La Fonderie de Bretagne (350 salariés CDI et intérim), implantée près de Lorient, est toujours dans le flou. À l’issue d’un CSE extraordinaire, les salariés ont appris que plus de la moitié de l’activité de l’usine serait concernée par du chômage partiel. La volonté est de transformer des produits bruts en produits finis pour préserver la trésorerie et avoir des rentrées financières. L’entreprise sera ensuite vraisemblablement placée en redressement judiciaire. Cette situation fait suite à l’échec des négociations de reprise avec le fonds d’investissement allemand Private Assets et la décision de Renault, client majoritaire, de ne pas s’engager sur des volumes
Renault a refusé de garantir les volumes de commandes nécessaires pour assurer la pérennité de la fonderie, malgré "des efforts significatifs de la part de Fonderie de Bretagne pour réduire ses coûts et obtenir un financement supplémentaire", confie la direction de la Fonderie de Bretagne conduite par Jérôme Dupont, son directeur.
Lors d'une réunion cruciale mi décembre 2024, Renault avait confirmé un financement complémentaire de 5,1 millions d'euros, mais il manquait encore 2,9 millions d'euros et des engagements clairs sur les volumes commandés pour les années à venir.

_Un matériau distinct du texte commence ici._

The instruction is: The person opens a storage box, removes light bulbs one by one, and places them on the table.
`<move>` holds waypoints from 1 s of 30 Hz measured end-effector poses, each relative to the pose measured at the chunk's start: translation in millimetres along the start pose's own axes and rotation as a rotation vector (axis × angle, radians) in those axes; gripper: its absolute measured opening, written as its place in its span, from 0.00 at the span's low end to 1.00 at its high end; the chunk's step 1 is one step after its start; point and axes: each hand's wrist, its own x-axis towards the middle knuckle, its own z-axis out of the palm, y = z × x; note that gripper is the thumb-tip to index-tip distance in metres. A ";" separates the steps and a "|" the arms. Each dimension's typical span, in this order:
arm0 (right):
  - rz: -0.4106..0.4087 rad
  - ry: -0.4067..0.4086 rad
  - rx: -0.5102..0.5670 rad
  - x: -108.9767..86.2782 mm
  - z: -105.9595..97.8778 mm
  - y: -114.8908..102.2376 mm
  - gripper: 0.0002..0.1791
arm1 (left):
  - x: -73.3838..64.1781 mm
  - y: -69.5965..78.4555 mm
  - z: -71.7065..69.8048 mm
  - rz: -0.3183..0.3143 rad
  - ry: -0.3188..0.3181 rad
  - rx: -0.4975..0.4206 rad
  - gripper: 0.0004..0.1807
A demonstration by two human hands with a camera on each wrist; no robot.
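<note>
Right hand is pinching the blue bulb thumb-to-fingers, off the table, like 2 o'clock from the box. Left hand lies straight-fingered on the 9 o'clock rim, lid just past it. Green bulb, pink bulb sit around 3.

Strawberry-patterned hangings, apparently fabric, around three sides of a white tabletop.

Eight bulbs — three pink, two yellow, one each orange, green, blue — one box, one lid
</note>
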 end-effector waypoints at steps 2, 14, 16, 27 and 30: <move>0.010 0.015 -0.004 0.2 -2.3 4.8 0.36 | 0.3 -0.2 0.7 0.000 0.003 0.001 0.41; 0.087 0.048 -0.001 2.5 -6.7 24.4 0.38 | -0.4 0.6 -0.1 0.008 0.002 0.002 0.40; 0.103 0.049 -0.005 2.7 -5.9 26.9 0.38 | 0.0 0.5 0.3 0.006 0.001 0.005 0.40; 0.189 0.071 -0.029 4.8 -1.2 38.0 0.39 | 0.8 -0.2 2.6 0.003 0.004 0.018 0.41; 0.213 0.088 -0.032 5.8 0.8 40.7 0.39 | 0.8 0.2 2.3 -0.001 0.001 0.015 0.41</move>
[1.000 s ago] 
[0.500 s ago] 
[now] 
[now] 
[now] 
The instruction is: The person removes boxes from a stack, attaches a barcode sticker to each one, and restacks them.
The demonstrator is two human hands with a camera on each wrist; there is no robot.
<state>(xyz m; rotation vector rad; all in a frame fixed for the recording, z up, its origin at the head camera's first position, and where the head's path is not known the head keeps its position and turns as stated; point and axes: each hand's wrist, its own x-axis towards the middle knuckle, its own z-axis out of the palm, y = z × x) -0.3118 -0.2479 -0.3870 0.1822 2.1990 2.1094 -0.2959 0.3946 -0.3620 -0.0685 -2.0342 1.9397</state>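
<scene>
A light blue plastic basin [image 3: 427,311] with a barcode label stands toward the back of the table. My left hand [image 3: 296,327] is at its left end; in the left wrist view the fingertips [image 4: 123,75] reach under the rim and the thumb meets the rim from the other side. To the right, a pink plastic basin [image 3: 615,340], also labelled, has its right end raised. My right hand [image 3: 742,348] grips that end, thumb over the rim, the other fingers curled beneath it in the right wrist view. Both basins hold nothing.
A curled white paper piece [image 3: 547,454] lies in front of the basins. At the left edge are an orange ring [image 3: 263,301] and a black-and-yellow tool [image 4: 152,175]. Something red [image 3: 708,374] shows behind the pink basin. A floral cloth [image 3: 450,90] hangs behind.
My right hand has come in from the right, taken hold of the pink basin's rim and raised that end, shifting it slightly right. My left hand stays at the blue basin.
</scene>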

La direction de la Fonderie a exprimé son indignation face à ce refus, qualifiant la stratégie de Renault "d'inique" et "dénonçant le cynisme du groupe automobile qui a choisi d'agir à la veille des fêtes."
Les représentants syndicaux et les salariés craignent que la décision de Renault " ne soit qu'une étape dans un processus visant à fermer l'usine sans que Renault n'en assume la responsabilité ".